April is Oral Cancer Awareness Month, when our attention turns once again to a cancer that continues to increase each year. It’s true that five-year survival rates have improved, but they aren’t getting better because of earlier discovery or innovative screening techniques. Instead, these rates correlate with the increase in HPV-related oral and, in particular, oropharyngeal cancers that are more sensitive to treatment modalities, elevating survival rates.
The collection of research data from the national cancer registries once predicted that by 2020, HPV-related oropharyngeal cancers would surpass HPV-related cervical cancers as the anatomical site with the highest burden of HPV-related cancers. Well, we have far surpassed this prediction. Again, based on data from national registries, HPV-related oropharyngeal cancer surpassed HPV-cervical cancer in 2015!
The biggest concern is that the majority of the North American population is unaware of the risk this very common virus presents. There is limited knowledge of the human papillomavirus being the culprit behind this escalation. How common is HPV? The Centers for Disease Control and Prevention (CDC) estimate that it is so common, almost every American adult will have an infection at some point in his or her lifetime.
For the majority of the population that has a normal functioning immune system, the virus will be cleared from the body often without awareness or recognition, similar to the common cold virus. For those who incur a persistent infection with a high-risk strain of the virus, such as HPV-16, there is an increased risk for transformation from an infection to malignancy.
The CDC further reports that HPV is believed to be the cause of 70% of oropharyngeal cancers in the United States. Smoking and alcohol historically have been the two most well-known etiologic pathways. Many of our patients feel that if they are non-smokers and non-drinkers, they won’t have an inherent risk for oral and/or oropharyngeal cancer. This mindset needs to be eliminated, and education needs to abound.
As a dental professional, our professional standards of practice require us to perform an extraoral and intraoral soft tissue examination, which includes an oral cancer screening, at least once a year on all adult patients. The oral cancer screening is not an option. It is our responsibility. Furthermore, educating our patients about the importance of self-examination at home and initiating a self-referral is a supportive and strong step toward earlier discovery. This was the impetus behind the launch of the North American “Check Your Mouth” campaign.
The North American launch of the public campaign has been a long awaited aspiration of the Oral Cancer Foundation and specifically of its founder, Brian Hill, a stage IV oral cancer survivor. Throat Scope, the world’s first all-in-one illuminated tongue depressor, is the ideal tool to facilitate effective self-examinations for the public campaign. The partnership between the Oral Cancer Foundation and Throat Scope has created an organically driven movement gaining momentum across North America.
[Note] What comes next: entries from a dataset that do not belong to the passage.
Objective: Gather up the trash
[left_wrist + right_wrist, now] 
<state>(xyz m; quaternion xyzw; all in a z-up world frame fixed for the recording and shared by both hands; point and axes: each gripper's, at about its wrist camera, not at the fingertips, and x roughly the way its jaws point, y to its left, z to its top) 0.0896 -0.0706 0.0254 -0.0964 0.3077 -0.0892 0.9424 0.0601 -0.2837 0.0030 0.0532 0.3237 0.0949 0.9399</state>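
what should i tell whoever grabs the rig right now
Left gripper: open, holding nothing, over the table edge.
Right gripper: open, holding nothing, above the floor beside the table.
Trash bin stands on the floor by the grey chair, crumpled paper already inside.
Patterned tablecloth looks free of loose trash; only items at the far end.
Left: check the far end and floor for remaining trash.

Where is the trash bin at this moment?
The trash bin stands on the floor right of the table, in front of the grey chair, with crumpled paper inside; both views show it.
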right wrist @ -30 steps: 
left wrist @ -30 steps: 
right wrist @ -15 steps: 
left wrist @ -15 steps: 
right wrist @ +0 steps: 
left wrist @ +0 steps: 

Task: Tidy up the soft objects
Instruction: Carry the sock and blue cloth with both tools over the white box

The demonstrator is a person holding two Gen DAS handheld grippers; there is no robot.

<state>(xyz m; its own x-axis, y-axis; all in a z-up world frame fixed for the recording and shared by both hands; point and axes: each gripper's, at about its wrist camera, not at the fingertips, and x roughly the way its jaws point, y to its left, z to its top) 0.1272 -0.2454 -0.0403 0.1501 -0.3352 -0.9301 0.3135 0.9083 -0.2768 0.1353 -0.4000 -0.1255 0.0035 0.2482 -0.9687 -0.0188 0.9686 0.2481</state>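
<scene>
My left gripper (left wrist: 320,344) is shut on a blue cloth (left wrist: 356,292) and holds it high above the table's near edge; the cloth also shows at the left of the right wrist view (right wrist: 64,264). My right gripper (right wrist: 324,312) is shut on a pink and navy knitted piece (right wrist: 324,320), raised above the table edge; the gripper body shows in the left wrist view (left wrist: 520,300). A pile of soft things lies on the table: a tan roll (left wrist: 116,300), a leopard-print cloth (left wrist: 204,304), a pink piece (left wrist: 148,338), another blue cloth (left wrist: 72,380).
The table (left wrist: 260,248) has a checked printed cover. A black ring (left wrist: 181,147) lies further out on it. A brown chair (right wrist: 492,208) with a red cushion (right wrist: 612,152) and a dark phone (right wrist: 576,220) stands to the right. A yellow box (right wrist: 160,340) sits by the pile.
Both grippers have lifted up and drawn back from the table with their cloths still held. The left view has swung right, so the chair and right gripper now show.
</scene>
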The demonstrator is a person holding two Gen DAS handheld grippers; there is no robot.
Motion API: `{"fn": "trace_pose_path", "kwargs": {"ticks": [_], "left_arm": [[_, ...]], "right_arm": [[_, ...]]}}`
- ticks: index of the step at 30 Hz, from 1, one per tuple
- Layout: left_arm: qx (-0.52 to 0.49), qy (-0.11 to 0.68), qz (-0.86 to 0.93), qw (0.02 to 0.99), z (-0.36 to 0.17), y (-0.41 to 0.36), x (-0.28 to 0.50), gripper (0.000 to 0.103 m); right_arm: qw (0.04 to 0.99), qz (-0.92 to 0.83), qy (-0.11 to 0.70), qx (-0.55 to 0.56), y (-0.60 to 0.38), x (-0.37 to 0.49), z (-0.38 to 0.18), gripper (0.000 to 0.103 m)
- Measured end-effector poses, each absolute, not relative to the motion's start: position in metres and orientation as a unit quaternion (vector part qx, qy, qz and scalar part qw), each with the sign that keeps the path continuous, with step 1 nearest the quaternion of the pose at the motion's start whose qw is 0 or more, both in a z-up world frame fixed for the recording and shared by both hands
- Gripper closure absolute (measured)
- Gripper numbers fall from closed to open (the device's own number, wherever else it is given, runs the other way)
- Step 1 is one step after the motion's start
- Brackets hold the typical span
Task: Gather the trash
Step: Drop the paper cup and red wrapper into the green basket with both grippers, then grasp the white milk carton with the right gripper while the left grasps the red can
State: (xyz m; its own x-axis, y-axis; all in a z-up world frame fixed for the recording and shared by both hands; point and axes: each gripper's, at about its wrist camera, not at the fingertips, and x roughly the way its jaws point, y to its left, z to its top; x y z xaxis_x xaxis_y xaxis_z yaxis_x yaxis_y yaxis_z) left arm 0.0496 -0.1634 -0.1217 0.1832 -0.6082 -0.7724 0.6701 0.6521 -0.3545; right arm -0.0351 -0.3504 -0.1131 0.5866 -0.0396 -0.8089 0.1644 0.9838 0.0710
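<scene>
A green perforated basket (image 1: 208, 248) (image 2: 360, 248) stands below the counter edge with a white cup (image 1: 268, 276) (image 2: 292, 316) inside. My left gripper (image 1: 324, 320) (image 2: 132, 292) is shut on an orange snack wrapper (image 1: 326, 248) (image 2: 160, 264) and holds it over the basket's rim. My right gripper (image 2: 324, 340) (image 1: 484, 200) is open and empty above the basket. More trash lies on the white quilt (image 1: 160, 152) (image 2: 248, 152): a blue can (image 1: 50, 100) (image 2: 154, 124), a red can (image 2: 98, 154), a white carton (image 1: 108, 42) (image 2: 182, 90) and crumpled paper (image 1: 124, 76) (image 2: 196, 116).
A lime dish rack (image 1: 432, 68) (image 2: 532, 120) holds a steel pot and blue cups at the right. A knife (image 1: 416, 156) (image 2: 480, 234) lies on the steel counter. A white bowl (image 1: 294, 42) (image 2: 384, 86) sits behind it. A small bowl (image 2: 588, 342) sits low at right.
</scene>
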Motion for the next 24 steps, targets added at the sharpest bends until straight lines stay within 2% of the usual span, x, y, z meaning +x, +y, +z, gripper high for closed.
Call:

Through education provided on the Check Your Mouth website, our patients will have an elevated awareness of what to look for and what shouldn’t be ignored, reinforcing the need for self-referral and examination by a dental professional. The hope and objective of the campaign is to eliminate the long period between regularly scheduled professional care and the opportunity for assessment of an abnormal finding.
This by no means detracts from the importance of regular professional oral cancer screenings. In fact, it reinforces their importance. The key to saving lives is the earliest possible discovery of something abnormal. When an oral lesion is discovered in the early or localized stage, five-year survival rates are impacted significantly, accompanied by an improved quality of life for survivors. Oral and oropharyngeal cancers are still found at later stages primarily due to a lack of public awareness and a lack of routine opportunistic screening programs being employed.
Providing our patients with five life-saving minutes in the form of a professional visual and tactile oral cancer screening examination is first and foremost the most important step to earlier discovery of an abnormal lesion. The next step is directing them to invest five life-saving minutes in performing a self-examination of their face and neck and inside their mouth on a monthly basis. It is through this familiarity that a new finding will be most readily recognizable. A persistent finding, being anything that does not resolve within two weeks, should be further examined by a dental professional.
The Check Your Mouth website provides an educational video illustrating a step by step self-examination of the face and neck and inside the oral cavity and visually accessible areas of the oropharynx. It also provides an overview of what to look for, complemented by a visual gallery of normal versus abnormal findings. The often subtle, lifesaving symptoms are outlined along with risk factors. The recommended tools are available for purchase through the website as well.
Together, we can make positive inroads in ensuring that we are doing our part to save lives and prevent the later-stage discovery of oral cancer.
Disclosure: Jo-Anne Jones is a contributor to the project management team for the Check Your Mouth campaign. She also serves as an advisor to Throat Scope and is involved in the North American launch of Throat Scope into the dental community.